ASSIGNED TASK:
Images in the data are to be skipped, while every line is restated exactly as written.

INPUT DATA:
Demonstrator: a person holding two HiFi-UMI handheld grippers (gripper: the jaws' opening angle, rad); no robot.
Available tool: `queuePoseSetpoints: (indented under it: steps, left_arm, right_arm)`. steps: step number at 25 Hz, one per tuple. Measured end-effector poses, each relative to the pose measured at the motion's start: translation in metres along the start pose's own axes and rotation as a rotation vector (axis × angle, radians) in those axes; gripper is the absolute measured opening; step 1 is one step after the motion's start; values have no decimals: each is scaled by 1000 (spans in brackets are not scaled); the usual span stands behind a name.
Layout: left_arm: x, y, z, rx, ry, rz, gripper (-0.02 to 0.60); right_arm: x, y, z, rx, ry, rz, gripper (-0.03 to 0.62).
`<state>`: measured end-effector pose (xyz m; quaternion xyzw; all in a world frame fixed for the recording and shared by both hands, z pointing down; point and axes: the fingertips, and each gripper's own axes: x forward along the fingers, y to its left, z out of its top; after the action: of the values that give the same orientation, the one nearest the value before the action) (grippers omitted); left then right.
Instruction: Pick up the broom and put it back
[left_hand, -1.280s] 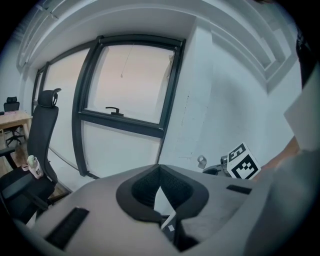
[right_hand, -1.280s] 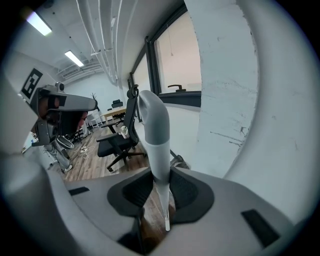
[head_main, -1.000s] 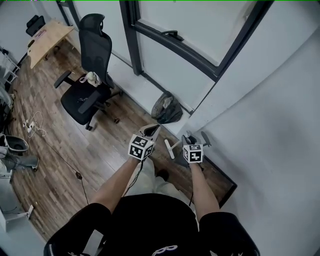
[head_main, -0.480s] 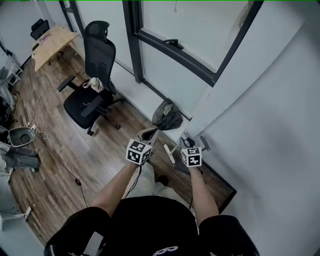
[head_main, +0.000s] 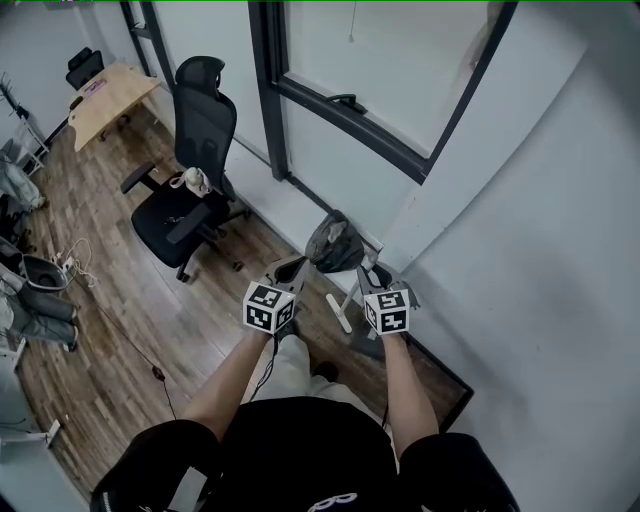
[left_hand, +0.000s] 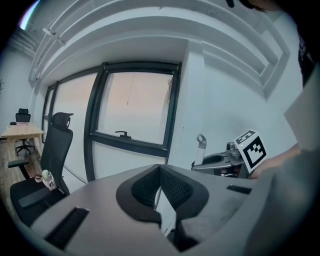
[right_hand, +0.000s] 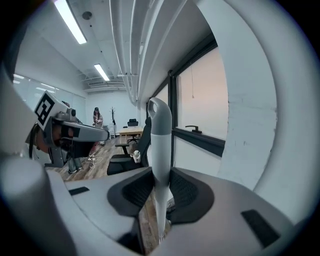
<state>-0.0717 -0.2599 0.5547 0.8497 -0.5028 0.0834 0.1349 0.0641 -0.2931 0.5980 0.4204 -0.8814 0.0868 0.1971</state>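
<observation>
The broom's white handle (right_hand: 160, 145) with a grey looped top stands upright between the pads of my right gripper (right_hand: 161, 180), which is shut on it. In the head view my right gripper (head_main: 372, 272) is held near the white wall, and a white length of the broom (head_main: 343, 305) slants down to its left. The looped top (left_hand: 201, 147) shows above the right gripper (left_hand: 220, 162) in the left gripper view. My left gripper (head_main: 292, 268) is beside it, its jaws (left_hand: 160, 172) shut tip to tip with nothing seen gripped. The broom's head is hidden.
A dark bag-like heap (head_main: 335, 243) lies at the wall's foot under the dark-framed window (head_main: 350, 100). A black office chair (head_main: 190, 190) stands on the wood floor, with cables (head_main: 60, 255) to the left and a wooden table (head_main: 105, 95) at the back. The white wall (head_main: 520, 250) is close on the right.
Both grippers have risen, the right one taking the broom handle up with it. They now sit closer to the dark heap in the head view.
</observation>
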Motion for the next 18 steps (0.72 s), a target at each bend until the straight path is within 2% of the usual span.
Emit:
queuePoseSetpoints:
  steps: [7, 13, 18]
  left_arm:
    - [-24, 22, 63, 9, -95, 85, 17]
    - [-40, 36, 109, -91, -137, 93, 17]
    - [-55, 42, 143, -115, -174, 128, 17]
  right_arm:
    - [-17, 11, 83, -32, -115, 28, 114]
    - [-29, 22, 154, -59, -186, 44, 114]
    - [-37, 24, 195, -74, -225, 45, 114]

RESULT:
Demonstrator: a person holding two HiFi-UMI handheld grippers (gripper: the jaws' opening angle, rad); no robot.
Available tool: `queuePoseSetpoints: (indented under it: steps, left_arm, right_arm)`. steps: step number at 25 Hz, one per tuple. Measured end-effector poses, each relative to the pose measured at the motion's start: translation in metres along the start pose's own axes and rotation as a rotation vector (axis × angle, radians) in those axes; gripper is the absolute measured opening; step 1 is one step after the motion's start; values have no decimals: each is scaled by 1000 (spans in brackets are not scaled); the usual span stands behind a name.
Layout: left_arm: x, y, z, rx, ry, rz, gripper (-0.02 to 0.60); right_arm: x, y, z, rx, ry, rz, gripper (-0.03 to 0.62).
`<state>`: measured end-effector pose (xyz m; quaternion xyzw; all in a world frame fixed for the recording and shared by both hands, z pointing down; point and axes: the fingertips, and each gripper's own axes: x forward along the fingers, y to its left, z out of its top; after the action: of the values that give the same orientation, the one nearest the value before the action) (grippers omitted); left then right.
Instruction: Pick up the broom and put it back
[left_hand, -1.280s] 
[right_hand, -1.280s] 
[head_main, -1.000s] 
[head_main, -0.480s] 
[head_main, +0.000s] 
[left_hand, +0.000s] 
[right_hand, +0.000s] 
<state>-0.0717 -0.2599 0.5547 0.8497 -0.5028 0.0834 0.1349 0.0641 -0.2931 0.5980 0.4204 -0.8814 0.0868 0.1971</state>
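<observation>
The broom's white handle (right_hand: 160, 145) with a grey looped top stands upright between the pads of my right gripper (right_hand: 161, 180), which is shut on it. In the head view my right gripper (head_main: 372, 272) is held near the white wall, and a white length of the broom (head_main: 343, 305) slants down to its left. The looped top (left_hand: 201, 147) shows above the right gripper (left_hand: 220, 162) in the left gripper view. My left gripper (head_main: 292, 268) is beside it, its jaws (left_hand: 160, 172) shut tip to tip with nothing seen gripped. The broom's head is hidden.
A dark bag-like heap (head_main: 335, 243) lies at the wall's foot under the dark-framed window (head_main: 350, 100). A black office chair (head_main: 190, 190) stands on the wood floor, with cables (head_main: 60, 255) to the left and a wooden table (head_main: 105, 95) at the back. The white wall (head_main: 520, 250) is close on the right.
Both grippers have risen, the right one taking the broom handle up with it. They now sit closer to the dark heap in the head view.
</observation>
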Motion for the next 18 steps (0.72 s), a target at each bend until the straight path is within 2% of the usual span.
Emit:
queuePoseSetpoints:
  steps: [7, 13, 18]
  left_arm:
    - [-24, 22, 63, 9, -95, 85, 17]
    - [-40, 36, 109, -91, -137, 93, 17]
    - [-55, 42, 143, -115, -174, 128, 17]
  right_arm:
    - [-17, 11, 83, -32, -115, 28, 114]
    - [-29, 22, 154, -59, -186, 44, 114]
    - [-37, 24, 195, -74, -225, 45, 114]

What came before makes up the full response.